Teil 1 der neuen Leitlinie beschäftigt sich mit Plättchenhemmung und Antikoagulation („Blutverdünnung“) sowie der Therapie bei Bluthochdruck und hohen Cholesterinwerten.
Teil 2 fokussiert auf weitere Risikofaktoren, unter anderem auf den Lebensstil, Diabetes, die Hormonersatztherapie und die Schlafapnoe.
Besondere Bedeutung der Prophylaxe
Wiederholte Schlaganfälle – so genannte Rezidive – sind relativ häufig. Wie eine 2019 publizierte Analyse der Abrechnungsdaten der AOK Niedersachsen ergab, belief sich das Risiko eines Folgeschlaganfalls nach einem ersten Schlaganfall auf 1,2 Prozent nach 30 Tagen, 3,4 Prozent nach 90 Tagen, 7,4 Prozent nach einem Jahr und 19,4 Prozent nach fünf Jahren. Demnach muss fast jeder Fünfte, der einen Schlaganfall erlitten hat, innerhalb der nächsten fünf Jahre mit einem Folgeschlaganfall rechnen. Und bei einer transitorischen ischämischen Attacke (TIA) bilden sich die Symptome zwar innerhalb weniger Stunden komplett zurück. Dennoch ist das Schlaganfall-Risiko vor allem in den Tagen unmittelbar nach der Attacke deutlich erhöht. Der Rezidiv-Prophylaxe kommt somit eine besondere Bedeutung zu.
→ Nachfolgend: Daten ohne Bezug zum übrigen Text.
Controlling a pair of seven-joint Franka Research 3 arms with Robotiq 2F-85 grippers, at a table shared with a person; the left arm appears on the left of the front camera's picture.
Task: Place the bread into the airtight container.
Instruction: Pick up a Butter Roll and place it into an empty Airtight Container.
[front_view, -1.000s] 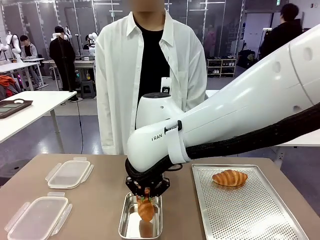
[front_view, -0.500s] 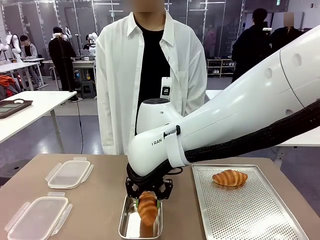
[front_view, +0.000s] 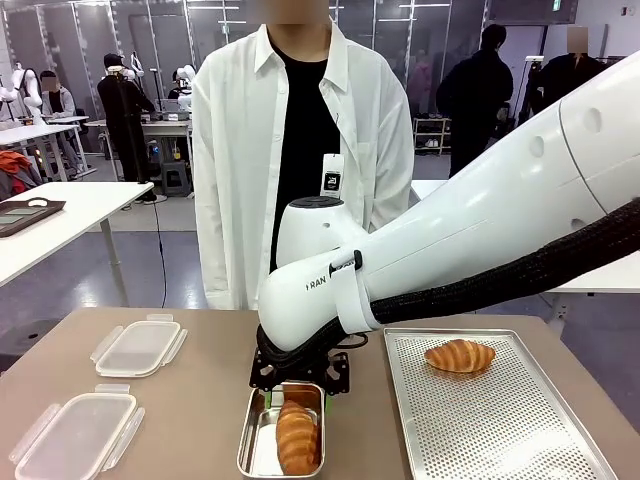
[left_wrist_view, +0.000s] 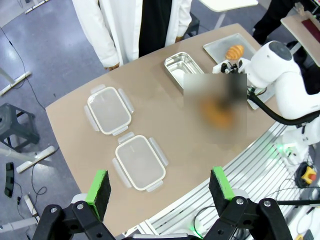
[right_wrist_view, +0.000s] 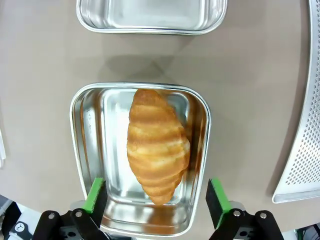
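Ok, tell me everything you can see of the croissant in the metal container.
The golden-brown croissant is whole, ridged crosswise, glossy, tapering at both ends. It lies flat along the length of the shiny rectangular steel container, resting on its floor. The right gripper hangs open above, green pads apart from it.

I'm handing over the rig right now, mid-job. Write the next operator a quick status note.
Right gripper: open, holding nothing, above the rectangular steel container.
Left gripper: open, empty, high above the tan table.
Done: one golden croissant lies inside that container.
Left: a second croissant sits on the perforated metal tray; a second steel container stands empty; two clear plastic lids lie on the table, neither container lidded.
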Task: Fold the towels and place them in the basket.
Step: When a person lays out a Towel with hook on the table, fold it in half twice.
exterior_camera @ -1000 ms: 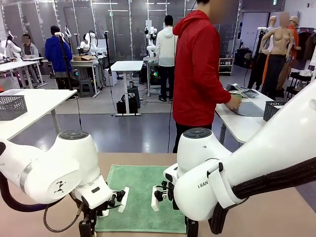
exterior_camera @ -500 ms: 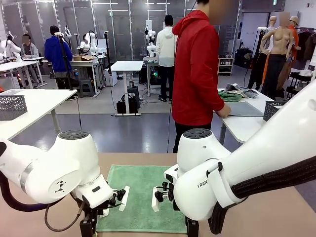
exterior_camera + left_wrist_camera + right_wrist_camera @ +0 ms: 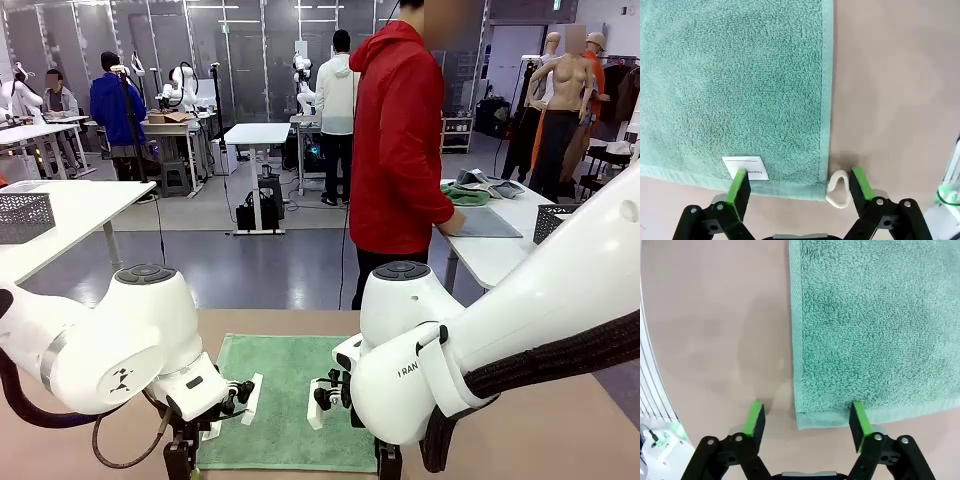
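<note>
- One mint green terry towel (image 3: 285, 395) lies spread flat on the tan bench (image 3: 900, 75), between the two white robot arms.
- The left claw (image 3: 800, 181) has its jaws wide and holds nothing. It sits low over one near corner of the green towel.
- One of its green pads is over the single white tag (image 3: 745, 168) sewn by the hem. The other is over bare bench, just beside the one white cord loop (image 3: 838, 189) sticking out at the corner.
- The right claw (image 3: 807, 421) is also wide and holds nothing. It straddles the other near corner, one pad above the hem and the other above bare bench.
- Whether any pad touches the cloth cannot be told.
- One person in a red hooded top (image 3: 400, 140) stands at the far side, turned to a white side table (image 3: 490, 255) on the right. One hand (image 3: 452, 222) rests at the edge of one grey-blue cloth (image 3: 488, 222) lying flat there.
- There are two baskets. A dark grey mesh basket (image 3: 553, 222) stands on that side table, near the grey-blue cloth. A second mesh basket (image 3: 22, 217) stands on another white table at far left. Both are well apart from the green towel.
</note>
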Robot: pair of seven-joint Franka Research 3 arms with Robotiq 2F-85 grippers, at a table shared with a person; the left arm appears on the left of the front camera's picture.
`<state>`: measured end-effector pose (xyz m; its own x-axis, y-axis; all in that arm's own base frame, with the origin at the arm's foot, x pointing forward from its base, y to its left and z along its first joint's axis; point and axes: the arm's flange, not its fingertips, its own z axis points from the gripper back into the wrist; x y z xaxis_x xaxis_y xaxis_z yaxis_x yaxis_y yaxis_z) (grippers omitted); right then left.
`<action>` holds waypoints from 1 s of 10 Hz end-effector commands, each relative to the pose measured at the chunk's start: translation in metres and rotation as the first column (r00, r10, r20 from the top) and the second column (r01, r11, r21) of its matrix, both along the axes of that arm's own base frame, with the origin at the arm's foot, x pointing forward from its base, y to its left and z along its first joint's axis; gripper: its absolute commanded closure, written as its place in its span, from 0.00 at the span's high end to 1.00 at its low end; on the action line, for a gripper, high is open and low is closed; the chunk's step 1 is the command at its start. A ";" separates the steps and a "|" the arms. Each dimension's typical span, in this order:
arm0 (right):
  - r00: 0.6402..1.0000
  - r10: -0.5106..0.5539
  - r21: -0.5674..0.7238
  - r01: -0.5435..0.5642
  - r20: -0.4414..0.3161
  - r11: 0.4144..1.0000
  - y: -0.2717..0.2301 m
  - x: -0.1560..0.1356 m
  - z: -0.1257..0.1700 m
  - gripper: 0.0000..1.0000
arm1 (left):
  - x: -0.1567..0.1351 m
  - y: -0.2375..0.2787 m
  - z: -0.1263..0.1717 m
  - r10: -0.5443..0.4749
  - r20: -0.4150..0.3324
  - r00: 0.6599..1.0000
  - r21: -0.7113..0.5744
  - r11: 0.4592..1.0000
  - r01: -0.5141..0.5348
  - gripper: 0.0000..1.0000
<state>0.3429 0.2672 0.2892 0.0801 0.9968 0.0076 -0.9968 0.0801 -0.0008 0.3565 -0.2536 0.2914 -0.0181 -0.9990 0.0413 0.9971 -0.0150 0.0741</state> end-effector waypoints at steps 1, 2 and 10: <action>1.000 0.018 0.020 -0.018 -0.008 1.000 -0.002 0.004 -0.001 0.80 | 0.001 -0.002 -0.009 0.008 0.042 0.999 0.021 1.000 -0.009 1.00; 1.000 0.018 0.023 -0.018 -0.004 1.000 -0.003 0.005 0.000 0.80 | 0.001 -0.002 -0.008 0.010 0.049 0.999 0.020 1.000 -0.011 1.00; 1.000 0.018 0.023 -0.018 -0.001 1.000 -0.004 0.006 0.005 0.67 | 0.001 0.000 -0.004 0.002 0.053 0.999 0.022 1.000 -0.004 0.72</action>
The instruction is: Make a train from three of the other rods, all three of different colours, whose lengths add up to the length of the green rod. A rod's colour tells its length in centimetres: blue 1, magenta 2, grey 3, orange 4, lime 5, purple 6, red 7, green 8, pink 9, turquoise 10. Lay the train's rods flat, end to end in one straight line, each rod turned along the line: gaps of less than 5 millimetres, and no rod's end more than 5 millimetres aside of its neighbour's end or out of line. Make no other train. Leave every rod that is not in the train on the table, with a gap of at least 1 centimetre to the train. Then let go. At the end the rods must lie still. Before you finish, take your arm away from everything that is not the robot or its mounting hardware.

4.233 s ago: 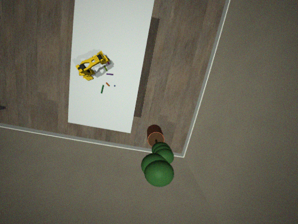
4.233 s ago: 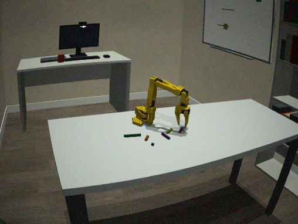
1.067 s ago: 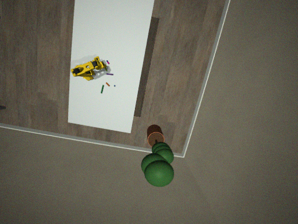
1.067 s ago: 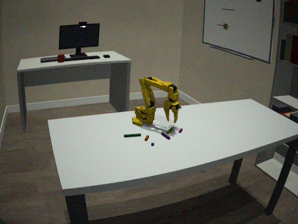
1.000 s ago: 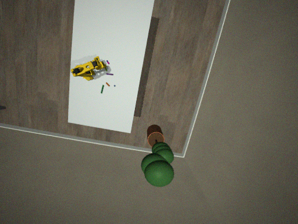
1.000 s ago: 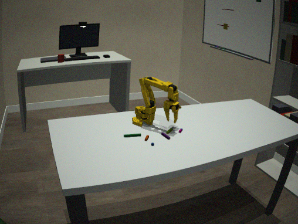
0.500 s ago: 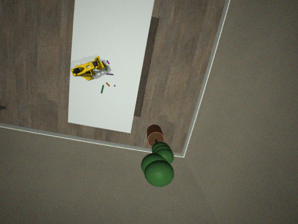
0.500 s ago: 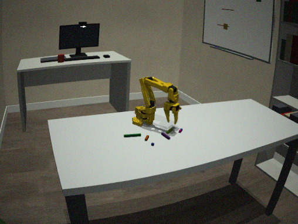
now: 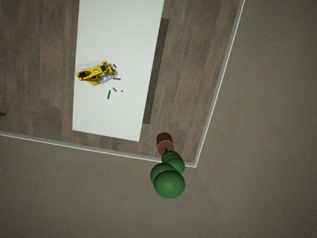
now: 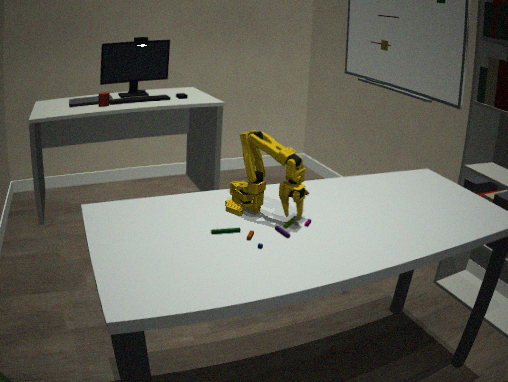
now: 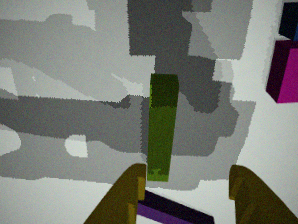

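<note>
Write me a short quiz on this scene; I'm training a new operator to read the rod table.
1. True or false: the claw is shut on a rod.
2. Which rod lies nearest the green rod? A) magenta B) orange C) blue
3. In the wrist view, what colour is the rod that shows at the bottom edge, between the claw's fingers?

Key
1. False. The claw is open and holds nothing; the lime rod lies flat on the table ahead of it.
2. B.
3. Purple.
</note>
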Available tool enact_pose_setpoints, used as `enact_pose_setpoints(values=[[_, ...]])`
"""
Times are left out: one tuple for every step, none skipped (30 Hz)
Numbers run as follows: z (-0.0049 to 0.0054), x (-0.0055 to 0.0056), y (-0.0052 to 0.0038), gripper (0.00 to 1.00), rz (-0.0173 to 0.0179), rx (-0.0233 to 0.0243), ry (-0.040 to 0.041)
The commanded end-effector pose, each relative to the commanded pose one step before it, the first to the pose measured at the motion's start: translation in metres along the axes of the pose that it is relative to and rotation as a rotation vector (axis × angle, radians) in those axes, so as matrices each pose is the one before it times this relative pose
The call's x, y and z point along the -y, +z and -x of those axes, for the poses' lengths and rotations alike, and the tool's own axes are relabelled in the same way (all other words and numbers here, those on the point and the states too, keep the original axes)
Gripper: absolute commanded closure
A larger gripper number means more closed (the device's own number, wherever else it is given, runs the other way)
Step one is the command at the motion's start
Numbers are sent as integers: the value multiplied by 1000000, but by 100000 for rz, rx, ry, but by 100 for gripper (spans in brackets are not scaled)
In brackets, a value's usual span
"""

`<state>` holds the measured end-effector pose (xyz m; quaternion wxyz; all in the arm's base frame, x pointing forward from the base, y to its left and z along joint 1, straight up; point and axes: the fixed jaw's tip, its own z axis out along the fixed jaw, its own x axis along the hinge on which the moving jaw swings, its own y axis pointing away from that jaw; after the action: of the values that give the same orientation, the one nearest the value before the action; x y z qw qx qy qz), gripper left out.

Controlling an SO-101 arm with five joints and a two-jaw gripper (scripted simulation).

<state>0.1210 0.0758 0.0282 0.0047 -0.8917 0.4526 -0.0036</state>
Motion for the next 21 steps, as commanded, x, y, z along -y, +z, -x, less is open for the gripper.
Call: enact_pose_setpoints(values=[[-1787,12058,-1894,81,-8247,-456,60],[14,-204,1683,81,0,0,0],[15,-211,1567,81,0,0,0],[15,-213,1443,81,0,0,0],[15,-209,1311,81,0,0,0],[14,-200,1174,81,0,0,0],[13,-186,1035,81,0,0,0],[12,-169,894,81,0,0,0],[11,-148,755,81,0,0,0],[9,-125,619,81,0,0,0],[7,-101,489,81,0,0,0],[0,0,0,81,0,0,0],[0,0,0,81,0,0,0],[6,-78,368,81,0,0,0],[4,-55,259,81,0,0,0],[3,-36,165,81,0,0,0],[1,-19,89,81,0,0,0],[1,-7,34,81,0,0,0],[0,-1,5,81,0,0,0],[0,0,0,81,0,0,0],[0,0,0,81,0,0,0]])
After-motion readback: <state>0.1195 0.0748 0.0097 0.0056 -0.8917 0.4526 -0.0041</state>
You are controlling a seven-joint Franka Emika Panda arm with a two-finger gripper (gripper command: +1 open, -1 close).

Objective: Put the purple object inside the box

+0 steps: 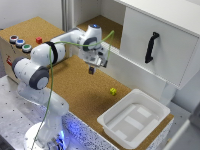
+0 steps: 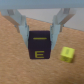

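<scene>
The purple object (image 2: 39, 49) is a dark purple block with a yellow letter E on it. My gripper (image 2: 39, 36) is shut on it, one finger on each side. In the exterior view the gripper (image 1: 92, 68) holds the block (image 1: 91, 71) above the cork tabletop, near the middle. The box (image 1: 134, 118) is a shallow white plastic bin on the table toward the exterior view's right and nearer the camera, well apart from the gripper. It looks empty.
A small yellow cube (image 1: 113, 91) lies on the cork between gripper and bin; it also shows in the wrist view (image 2: 66, 54). A white cabinet with a black handle (image 1: 151, 47) stands behind. A panel with coloured buttons (image 1: 19, 43) and a red cube (image 1: 38, 40) sit at the exterior view's left.
</scene>
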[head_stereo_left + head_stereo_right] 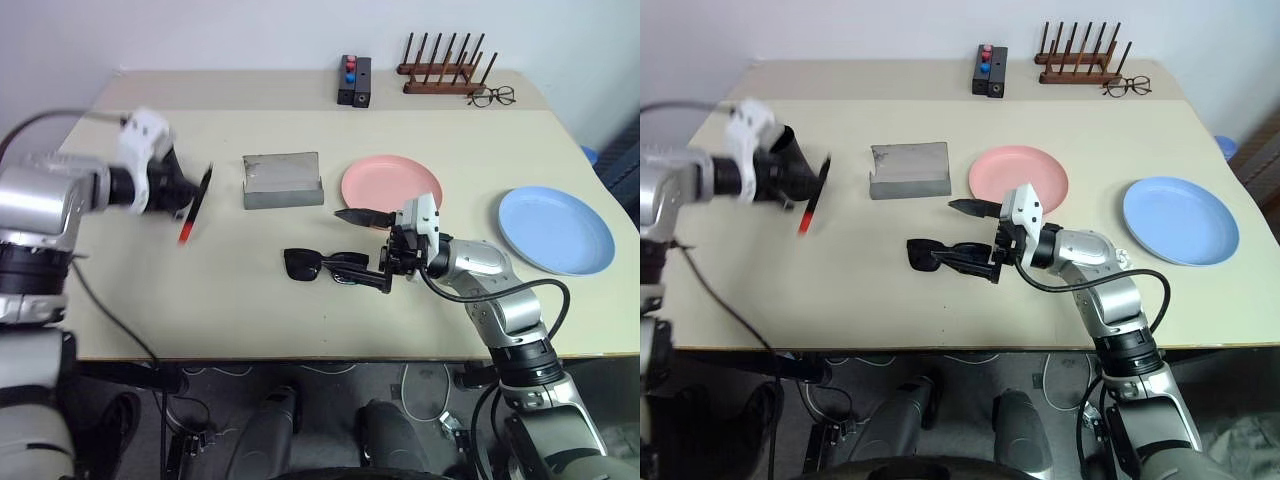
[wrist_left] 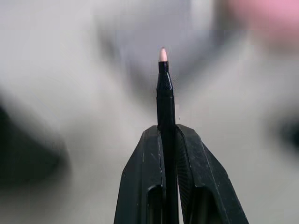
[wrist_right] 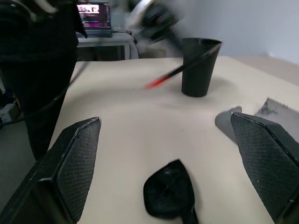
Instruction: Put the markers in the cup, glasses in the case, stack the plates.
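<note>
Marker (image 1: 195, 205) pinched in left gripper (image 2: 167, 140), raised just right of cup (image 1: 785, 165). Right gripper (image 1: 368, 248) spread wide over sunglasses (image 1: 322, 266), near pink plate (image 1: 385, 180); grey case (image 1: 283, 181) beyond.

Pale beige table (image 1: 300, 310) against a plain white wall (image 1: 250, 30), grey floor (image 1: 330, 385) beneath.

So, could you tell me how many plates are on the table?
2: the pink plate just right of the grey case, and the blue plate near the table's right edge.
</note>
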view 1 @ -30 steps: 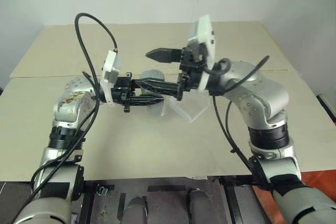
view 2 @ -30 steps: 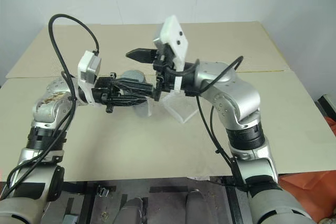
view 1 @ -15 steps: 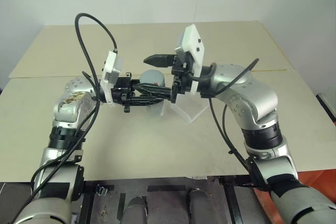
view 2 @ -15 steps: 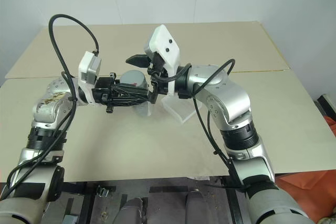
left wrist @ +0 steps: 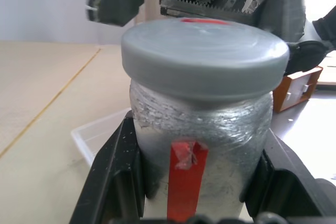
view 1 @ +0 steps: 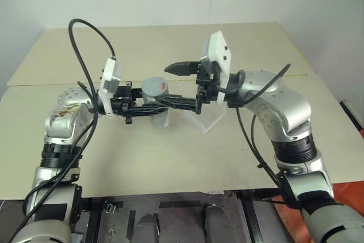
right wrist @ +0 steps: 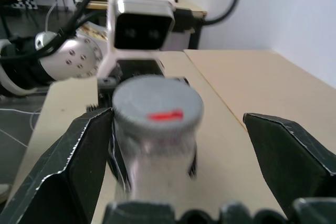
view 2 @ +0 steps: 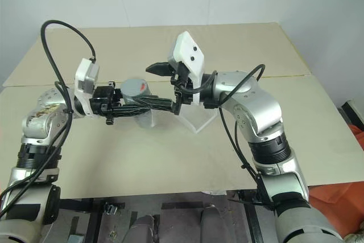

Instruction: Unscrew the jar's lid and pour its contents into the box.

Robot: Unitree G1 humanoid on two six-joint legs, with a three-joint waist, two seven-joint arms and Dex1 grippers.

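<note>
The left gripper [view 1: 165,106] reaches level toward the middle of the table [view 1: 170,157], and its two black fingers [left wrist: 113,174] are clamped on the body of the jar [view 1: 158,115], one on each side, holding it upright above the tabletop near the table's centre. The jar carries a strip of red tape [left wrist: 184,179] down its side, and its glass looks cloudy, so its contents cannot be made out. The lid [view 1: 155,89], grey and round with a small red mark on top, sits on the jar's mouth, not yet off. Just to the right of the jar, the box [view 1: 206,119] of clear plastic lies on the table, toward the middle and a little nearer the far edge than the near one; whether it touches the jar cannot be told. The right gripper [view 1: 183,86] comes in from the right, pointing level toward the jar, with its jaws spread wide: one finger [view 1: 181,68] stands beyond the lid, the other on the near side, and neither touches lid or jar.
</note>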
Blutdruck und Cholesterin senken
Der Blutdruck sollte nach einem Schlaganfall oder einer TIA langfristig unter 140/90 mm Hg gesenkt werden. Je nach Alter der Betroffenen, Verträglichkeit der Blutdrucksenker und Vorerkrankungen ist sogar eine Senkung auf systolisch 120 bis 130 mm Hg zu erwägen, wobei das Erreichen der Zielblutdruckwerte einen höheren Stellenwert als die Wahl der antihypertensiven Therapie hat. Als Zielwert der cholesterinsenkenden Therapie gilt ein LDL-C-Wert von unter 70 mg/dl.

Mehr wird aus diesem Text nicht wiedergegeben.